--- Extracted information ---
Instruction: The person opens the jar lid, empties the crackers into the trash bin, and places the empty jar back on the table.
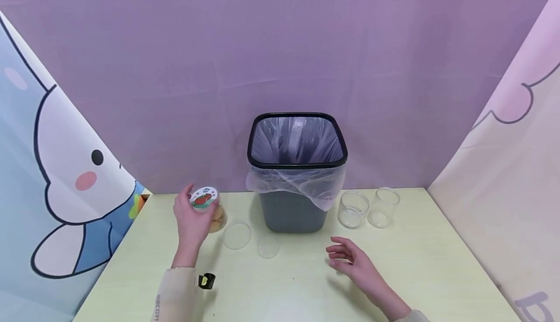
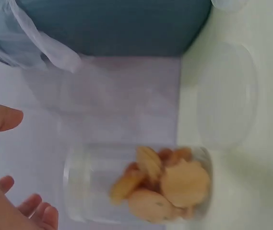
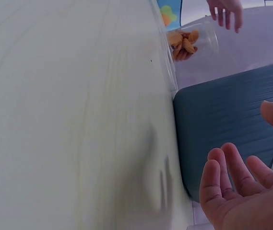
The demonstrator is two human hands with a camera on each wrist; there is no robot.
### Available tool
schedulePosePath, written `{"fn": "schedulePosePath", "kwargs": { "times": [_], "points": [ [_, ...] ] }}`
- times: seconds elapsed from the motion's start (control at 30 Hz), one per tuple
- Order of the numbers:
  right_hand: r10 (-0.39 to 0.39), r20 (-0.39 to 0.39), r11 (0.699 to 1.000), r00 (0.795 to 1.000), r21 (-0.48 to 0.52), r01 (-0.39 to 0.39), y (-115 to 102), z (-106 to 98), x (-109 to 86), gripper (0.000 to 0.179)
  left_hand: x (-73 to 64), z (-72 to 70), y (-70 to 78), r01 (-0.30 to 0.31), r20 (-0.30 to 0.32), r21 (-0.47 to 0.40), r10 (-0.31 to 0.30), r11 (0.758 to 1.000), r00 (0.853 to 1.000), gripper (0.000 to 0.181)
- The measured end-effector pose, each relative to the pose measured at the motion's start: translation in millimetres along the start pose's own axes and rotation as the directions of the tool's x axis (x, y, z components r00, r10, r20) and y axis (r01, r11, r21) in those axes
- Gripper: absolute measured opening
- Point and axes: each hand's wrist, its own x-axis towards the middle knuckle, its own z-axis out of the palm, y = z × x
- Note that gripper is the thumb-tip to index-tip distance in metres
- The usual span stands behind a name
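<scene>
A clear jar of biscuits (image 1: 218, 219) stands upright at the left back of the table, with a round printed label showing red fruit on its top. My left hand (image 1: 194, 217) hovers over that top, thumb and fingers spread to either side. In the left wrist view, a gap shows between the fingers (image 2: 44, 213) and the biscuit jar (image 2: 160, 187). My right hand (image 1: 352, 266) hangs over the table in front of the bin, its fingers loosely bent and holding nothing. The right wrist view shows that palm (image 3: 251, 201) bare.
A grey bin (image 1: 294, 212) with a black rim and plastic liner stands at the back middle. Two clear round lids (image 1: 237, 235) lie flat before it. Right of the bin are two clear open containers, a wide one (image 1: 353, 210) and a taller one (image 1: 383, 208). Cloth hangs behind.
</scene>
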Motion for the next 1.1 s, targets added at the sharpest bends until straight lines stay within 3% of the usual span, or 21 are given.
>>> {"fn": "schedulePosePath", "kwargs": {
  "times": [0.3,0.47,0.67,0.8,0.97,1.1],
  "points": [
    [-0.003,0.015,1.0,1.0,-0.001,0.003,1,1,-1.3,0.059,1.0,2.0,-30.3,0.148,0.059,-0.086,-0.144,0.985,0.988,0.113],
    [0.006,0.017,1.0,1.0,-0.002,-0.006,1,1,-0.6,0.059,3.2,8.0,-46.2,0.221,0.14,-0.147,-0.201,0.964,0.969,0.12],
    [0.021,0.016,1.0,1.0,0.003,-0.021,3,1,-0.3,0.061,5.0,14.3,-60.5,0.317,0.215,-0.234,-0.269,0.919,0.939,0.117],
    [0.022,0.023,1.0,0.999,0.0,-0.022,5,1,-0.1,0.062,5.0,16.1,-68.1,0.364,0.24,-0.203,-0.314,0.909,0.918,0.11],
    [0.025,0.017,1.0,1.0,-0.001,-0.025,6,1,-0.1,0.063,3.6,16.9,-76.5,0.374,0.243,-0.096,-0.342,0.923,0.908,0.099],
    [0.028,0.013,1.0,1.0,-0.009,-0.027,6,1,0.0,0.063,3.1,16.2,-77.5,0.394,0.234,-0.05,-0.373,0.918,0.898,0.1]
  ]
}}
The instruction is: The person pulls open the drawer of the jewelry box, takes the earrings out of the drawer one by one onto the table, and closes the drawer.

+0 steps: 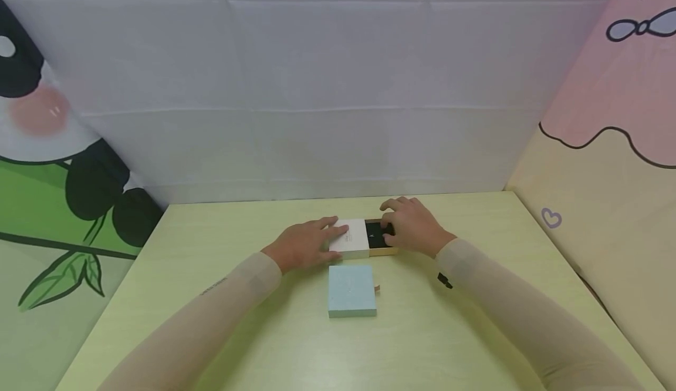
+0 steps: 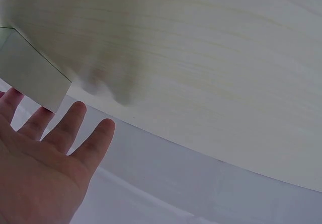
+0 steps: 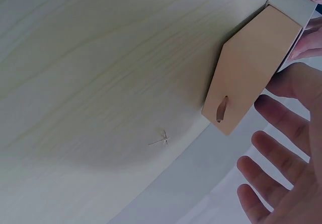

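A white box (image 1: 352, 244) lies near the back of the table, its tan drawer (image 1: 389, 252) slid out to the right over a black inside (image 1: 377, 235). My left hand (image 1: 306, 243) holds the white outer part, thumb by the near edge, fingers over the top and far side. My right hand (image 1: 417, 226) is over the drawer's right end. In the right wrist view, its thumb and forefinger reach the drawer rim, their tips partly hidden; the other fingers are spread apart. A brown ribbon tab (image 3: 222, 109) hangs from the drawer front (image 3: 246, 73).
Nearer me lies a light blue box (image 1: 352, 291) with a small tan tab (image 1: 377, 289) at its right side. In the right wrist view, a tiny pale star-shaped thing (image 3: 165, 140) sits on the table. A white cloth wall (image 1: 327, 86) rises behind the table.
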The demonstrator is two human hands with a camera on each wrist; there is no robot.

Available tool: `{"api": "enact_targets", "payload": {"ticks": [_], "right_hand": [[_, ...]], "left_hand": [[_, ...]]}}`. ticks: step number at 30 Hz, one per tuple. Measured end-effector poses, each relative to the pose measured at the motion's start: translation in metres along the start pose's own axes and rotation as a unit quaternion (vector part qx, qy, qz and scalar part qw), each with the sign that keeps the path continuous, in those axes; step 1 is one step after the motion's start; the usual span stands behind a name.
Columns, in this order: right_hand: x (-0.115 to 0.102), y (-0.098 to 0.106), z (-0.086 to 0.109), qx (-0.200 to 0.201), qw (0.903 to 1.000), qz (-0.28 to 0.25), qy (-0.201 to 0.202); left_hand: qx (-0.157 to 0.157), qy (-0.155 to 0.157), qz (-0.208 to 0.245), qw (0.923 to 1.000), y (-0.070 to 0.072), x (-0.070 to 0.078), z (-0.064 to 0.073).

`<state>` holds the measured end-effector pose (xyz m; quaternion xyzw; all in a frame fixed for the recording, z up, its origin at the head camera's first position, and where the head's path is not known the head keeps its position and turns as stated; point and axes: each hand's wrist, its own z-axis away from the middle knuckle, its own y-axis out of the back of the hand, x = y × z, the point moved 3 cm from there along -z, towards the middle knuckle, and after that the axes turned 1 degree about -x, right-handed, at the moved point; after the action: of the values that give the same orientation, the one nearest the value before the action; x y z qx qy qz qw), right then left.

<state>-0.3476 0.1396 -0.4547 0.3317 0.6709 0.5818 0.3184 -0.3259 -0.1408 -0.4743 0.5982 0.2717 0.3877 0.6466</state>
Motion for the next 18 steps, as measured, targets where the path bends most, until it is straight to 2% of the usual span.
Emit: {"api": "enact_targets", "payload": {"ticks": [18], "right_hand": [[-0.0094,-0.0075,-0.006,-0.011,0.9998,0.011,0.015]], "left_hand": [[0.002,-0.002,-0.005,1.0,0.0021,0.0009,0.0022]]}}
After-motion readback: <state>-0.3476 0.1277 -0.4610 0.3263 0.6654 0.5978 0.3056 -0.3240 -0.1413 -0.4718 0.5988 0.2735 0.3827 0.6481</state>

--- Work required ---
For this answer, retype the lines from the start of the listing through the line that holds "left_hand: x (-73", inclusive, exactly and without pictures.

--- Solution to this task ---
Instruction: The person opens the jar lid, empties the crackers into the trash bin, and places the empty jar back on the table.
The demonstrator is two human hands with a camera on each wrist; there is no robot.
### Available tool
schedulePosePath, written `{"fn": "schedulePosePath", "kwargs": { "times": [_], "points": [ [_, ...] ] }}`
- times: seconds elapsed from the motion's start (control at 30 Hz), one per tuple
- Order of the numbers:
  right_hand: r10 (-0.39 to 0.39), r20 (-0.39 to 0.39), r11 (0.699 to 1.000), r00 (0.795 to 1.000), r21 (-0.48 to 0.52), r01 (-0.39 to 0.39), y (-115 to 102), z (-106 to 98), x (-109 to 86), gripper (0.000 to 0.179)
  left_hand: x (-73 to 64), z (-72 to 70), y (-70 to 78), r01 (-0.30 to 0.31), r20 (-0.30 to 0.32), r21 (-0.47 to 0.40), r10 (-0.31 to 0.30), r11 (0.758 to 1.000), r00 (0.853 to 1.000), gripper (0.000 to 0.181)

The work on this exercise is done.